WORK REQUIRED:
Within the entries below, find each line containing the word "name" and copy it.
** Opening DATA SHOWN block **
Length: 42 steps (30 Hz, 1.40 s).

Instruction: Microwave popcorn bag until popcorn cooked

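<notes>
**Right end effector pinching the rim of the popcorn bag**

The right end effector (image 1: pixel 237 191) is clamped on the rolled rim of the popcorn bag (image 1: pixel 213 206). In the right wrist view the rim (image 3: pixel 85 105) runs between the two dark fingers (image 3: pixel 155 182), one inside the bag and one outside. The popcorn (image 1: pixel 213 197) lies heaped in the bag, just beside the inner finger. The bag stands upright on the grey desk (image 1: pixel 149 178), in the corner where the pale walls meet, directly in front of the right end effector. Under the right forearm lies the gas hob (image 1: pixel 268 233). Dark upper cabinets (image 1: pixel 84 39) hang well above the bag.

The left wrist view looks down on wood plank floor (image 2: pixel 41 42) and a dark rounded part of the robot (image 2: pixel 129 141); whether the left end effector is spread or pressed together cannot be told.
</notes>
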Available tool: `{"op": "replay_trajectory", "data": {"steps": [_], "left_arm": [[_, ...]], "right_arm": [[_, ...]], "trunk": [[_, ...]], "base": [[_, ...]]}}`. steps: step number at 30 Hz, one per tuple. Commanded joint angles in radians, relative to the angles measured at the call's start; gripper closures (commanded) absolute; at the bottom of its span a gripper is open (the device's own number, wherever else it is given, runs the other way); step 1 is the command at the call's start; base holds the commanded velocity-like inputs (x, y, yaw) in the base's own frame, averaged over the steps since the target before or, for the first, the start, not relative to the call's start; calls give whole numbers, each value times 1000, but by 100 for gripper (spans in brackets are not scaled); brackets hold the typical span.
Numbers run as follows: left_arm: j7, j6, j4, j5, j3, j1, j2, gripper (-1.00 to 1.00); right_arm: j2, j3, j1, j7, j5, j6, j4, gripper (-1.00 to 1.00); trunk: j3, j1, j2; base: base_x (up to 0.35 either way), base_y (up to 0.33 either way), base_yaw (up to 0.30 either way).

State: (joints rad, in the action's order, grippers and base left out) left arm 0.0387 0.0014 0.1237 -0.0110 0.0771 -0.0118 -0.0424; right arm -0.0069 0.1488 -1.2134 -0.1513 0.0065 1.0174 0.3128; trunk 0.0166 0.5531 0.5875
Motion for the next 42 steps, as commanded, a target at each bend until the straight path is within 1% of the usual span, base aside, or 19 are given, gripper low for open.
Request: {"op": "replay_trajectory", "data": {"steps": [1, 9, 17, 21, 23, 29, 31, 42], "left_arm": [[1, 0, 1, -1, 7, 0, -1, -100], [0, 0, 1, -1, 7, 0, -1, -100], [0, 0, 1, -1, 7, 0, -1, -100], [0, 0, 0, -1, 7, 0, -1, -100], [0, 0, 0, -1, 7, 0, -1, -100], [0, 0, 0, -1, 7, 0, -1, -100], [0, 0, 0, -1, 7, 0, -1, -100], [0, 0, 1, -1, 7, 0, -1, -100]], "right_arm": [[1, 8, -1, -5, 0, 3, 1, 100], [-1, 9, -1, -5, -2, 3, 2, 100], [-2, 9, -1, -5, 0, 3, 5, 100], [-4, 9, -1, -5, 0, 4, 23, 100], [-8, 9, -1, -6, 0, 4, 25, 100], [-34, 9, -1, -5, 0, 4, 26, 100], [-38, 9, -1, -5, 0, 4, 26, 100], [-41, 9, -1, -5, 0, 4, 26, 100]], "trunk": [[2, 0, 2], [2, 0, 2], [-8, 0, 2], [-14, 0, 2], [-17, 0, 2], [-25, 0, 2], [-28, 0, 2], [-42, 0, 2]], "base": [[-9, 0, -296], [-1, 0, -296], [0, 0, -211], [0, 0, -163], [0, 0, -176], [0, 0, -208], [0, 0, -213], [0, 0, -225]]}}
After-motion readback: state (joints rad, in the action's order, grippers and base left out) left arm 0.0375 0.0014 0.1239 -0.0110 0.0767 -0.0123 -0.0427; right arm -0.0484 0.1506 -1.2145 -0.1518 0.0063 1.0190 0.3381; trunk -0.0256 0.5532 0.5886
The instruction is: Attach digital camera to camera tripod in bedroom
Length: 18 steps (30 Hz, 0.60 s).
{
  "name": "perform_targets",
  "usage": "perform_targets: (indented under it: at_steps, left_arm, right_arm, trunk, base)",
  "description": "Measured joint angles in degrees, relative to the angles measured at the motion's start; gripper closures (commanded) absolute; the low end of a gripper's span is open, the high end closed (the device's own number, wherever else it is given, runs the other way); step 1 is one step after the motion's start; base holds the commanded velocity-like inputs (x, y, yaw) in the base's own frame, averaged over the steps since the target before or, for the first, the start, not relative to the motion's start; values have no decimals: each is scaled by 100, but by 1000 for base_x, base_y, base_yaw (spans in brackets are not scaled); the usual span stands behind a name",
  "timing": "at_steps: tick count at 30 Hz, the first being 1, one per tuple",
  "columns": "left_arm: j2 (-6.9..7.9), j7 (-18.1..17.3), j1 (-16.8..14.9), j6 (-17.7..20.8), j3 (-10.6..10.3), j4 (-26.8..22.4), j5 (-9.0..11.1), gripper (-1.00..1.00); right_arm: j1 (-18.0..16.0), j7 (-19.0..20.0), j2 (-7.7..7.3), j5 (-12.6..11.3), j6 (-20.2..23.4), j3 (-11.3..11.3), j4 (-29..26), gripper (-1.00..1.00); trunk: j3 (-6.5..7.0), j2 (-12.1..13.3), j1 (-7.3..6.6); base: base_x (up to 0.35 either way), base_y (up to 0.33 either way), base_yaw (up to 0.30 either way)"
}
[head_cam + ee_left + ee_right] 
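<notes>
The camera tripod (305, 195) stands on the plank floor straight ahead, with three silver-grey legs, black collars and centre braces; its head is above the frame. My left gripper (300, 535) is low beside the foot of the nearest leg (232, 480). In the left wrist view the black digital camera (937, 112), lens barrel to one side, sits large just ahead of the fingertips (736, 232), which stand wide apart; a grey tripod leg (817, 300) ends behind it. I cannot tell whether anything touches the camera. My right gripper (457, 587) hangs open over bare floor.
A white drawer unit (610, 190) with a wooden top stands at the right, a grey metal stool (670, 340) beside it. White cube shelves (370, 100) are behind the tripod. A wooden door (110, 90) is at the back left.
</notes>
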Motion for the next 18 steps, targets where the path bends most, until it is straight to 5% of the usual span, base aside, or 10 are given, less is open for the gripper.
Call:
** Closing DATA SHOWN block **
SOLUTION BELOW:
  "name": "perform_targets",
  "description": "Measured joint angles in degrees, relative to the angles measured at the motion's start; gripper closures (commanded) absolute; the low end of a gripper's span is open, the high end closed (the device's own number, wherever else it is given, runs the other way); step 1 is one step after the motion's start; base holds the commanded velocity-like inputs (x, y, yaw) in the base's own frame, averaged over the steps since the target before or, for the first, the start, not relative to the motion's start; values have no decimals: each is scaled by 100, but by 1000 for base_x, base_y, base_yaw (spans in brackets are not scaled); the usual span stands behind a name",

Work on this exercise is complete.